* **THE PROBLEM**:
Count the lines in the records below that contain the word "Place", and give only that count.

* **SUPPLIED MATERIAL**:
- - -

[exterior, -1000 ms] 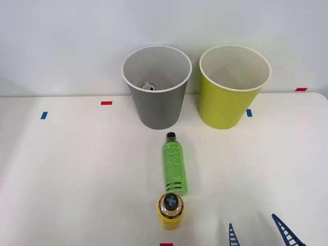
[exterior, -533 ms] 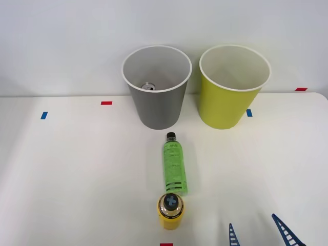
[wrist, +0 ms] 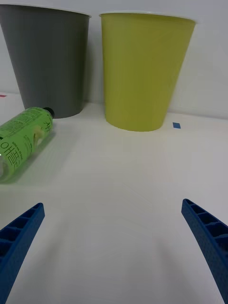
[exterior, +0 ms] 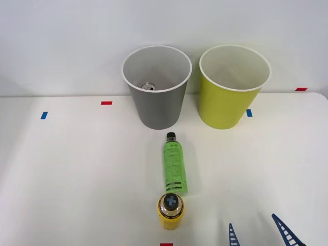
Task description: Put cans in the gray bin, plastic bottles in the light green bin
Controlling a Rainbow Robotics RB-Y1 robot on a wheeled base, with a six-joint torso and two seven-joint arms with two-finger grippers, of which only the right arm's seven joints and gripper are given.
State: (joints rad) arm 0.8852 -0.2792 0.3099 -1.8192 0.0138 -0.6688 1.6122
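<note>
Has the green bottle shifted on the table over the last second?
No. In the front view the green bottle lies flat with its black cap toward the gray bin, the same gap as before.

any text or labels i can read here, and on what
Green bottle: black print runs along its side, seemingly Korean letters, too blurred to quote.
Yellow bottle: a blue cross-like mark on its dark cap, no letters legible.
Gray bin, lime bin and can: no text legible.

Light fell bright and even; the bins [exterior: 157,87] cast only faint, soft shadows on the white table [exterior: 77,169].
</note>
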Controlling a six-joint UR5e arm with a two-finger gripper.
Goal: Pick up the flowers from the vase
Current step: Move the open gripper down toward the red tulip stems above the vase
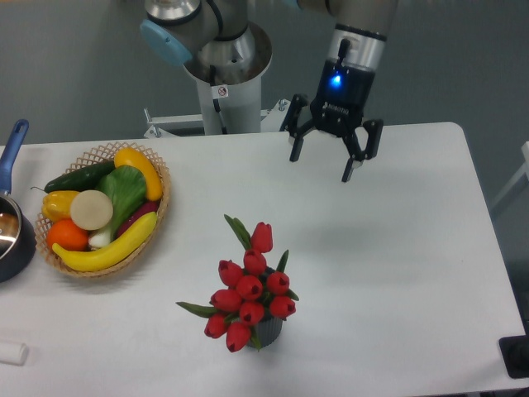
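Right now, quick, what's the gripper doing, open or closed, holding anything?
Gripper: open, fingers spread, holding nothing; it hangs over the far side of the table, apart from the flowers.

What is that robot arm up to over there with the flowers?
The arm's gripper hangs open and empty above the far side of the table, some way from the flowers. The red tulips are untouched, standing in their small dark vase near the front edge. A basket of fruit and vegetables and a blue-handled pot sit off at the other end and play no part. Nothing has been grasped yet; the likely next step is coming down over the bunch.
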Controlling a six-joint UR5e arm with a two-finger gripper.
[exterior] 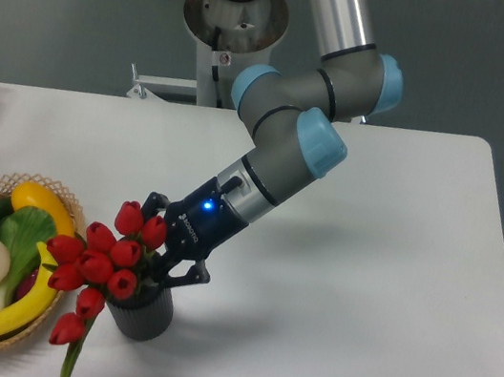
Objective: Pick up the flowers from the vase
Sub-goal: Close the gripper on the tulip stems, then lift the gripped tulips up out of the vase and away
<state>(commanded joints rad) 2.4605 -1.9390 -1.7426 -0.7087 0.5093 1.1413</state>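
Fingers (163,256) of the arm looked clenched on the flowers (104,261) just above the vase (140,312), which stood on the desk (365,266). Light, floppy and easily bruised, the bunch seemed best held at the stems.

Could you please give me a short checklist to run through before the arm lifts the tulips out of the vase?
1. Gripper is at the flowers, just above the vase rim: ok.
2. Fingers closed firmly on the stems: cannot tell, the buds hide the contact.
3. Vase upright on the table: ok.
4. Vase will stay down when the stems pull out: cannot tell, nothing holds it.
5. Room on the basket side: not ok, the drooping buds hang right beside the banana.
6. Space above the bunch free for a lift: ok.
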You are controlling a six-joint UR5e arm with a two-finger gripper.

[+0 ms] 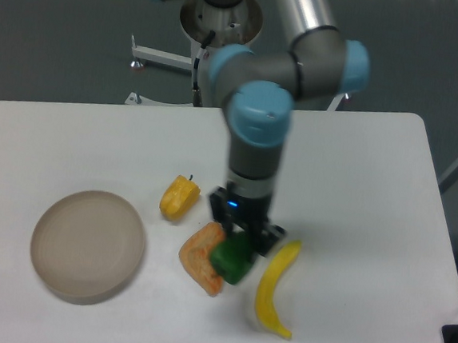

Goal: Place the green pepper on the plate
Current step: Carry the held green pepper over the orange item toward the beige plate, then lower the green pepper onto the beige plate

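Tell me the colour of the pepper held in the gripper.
Bright green: the glossy blocky pepper, in the fixed camera view.

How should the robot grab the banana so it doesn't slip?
Probably from straight above, closing the gripper across the banana at its middle, the fingers on its two long sides. It lies flat, curved, and narrow, and its middle looks thickest. Its left side sits close to the green pepper, now held.

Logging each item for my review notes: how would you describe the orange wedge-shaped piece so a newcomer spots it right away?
Start at the white table; left of the banana, right of the plate, lies the orange wedge. It alone is triangular, and the held green pepper overlaps its right edge.
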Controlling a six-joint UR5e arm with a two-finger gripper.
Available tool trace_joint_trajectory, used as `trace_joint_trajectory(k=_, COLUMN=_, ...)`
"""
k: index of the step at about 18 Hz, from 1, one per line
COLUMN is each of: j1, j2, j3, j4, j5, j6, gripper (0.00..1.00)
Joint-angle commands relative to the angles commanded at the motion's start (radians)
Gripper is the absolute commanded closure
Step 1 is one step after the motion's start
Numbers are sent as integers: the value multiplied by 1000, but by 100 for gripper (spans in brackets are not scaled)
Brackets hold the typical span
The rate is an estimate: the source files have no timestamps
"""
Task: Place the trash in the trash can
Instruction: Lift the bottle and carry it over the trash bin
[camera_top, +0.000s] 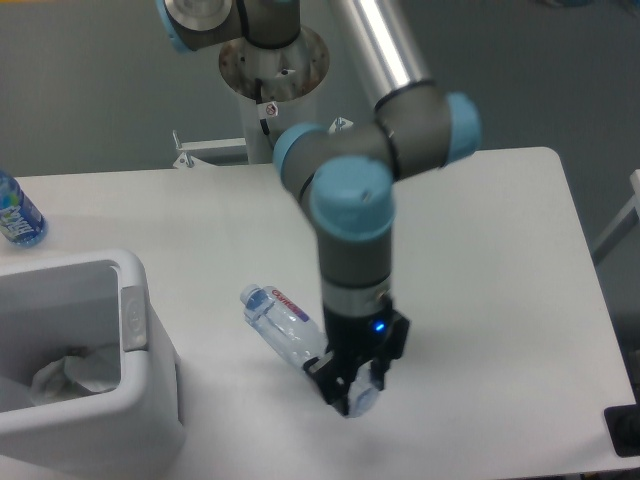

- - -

* **SOLUTION FOR THIS PROBLEM**:
2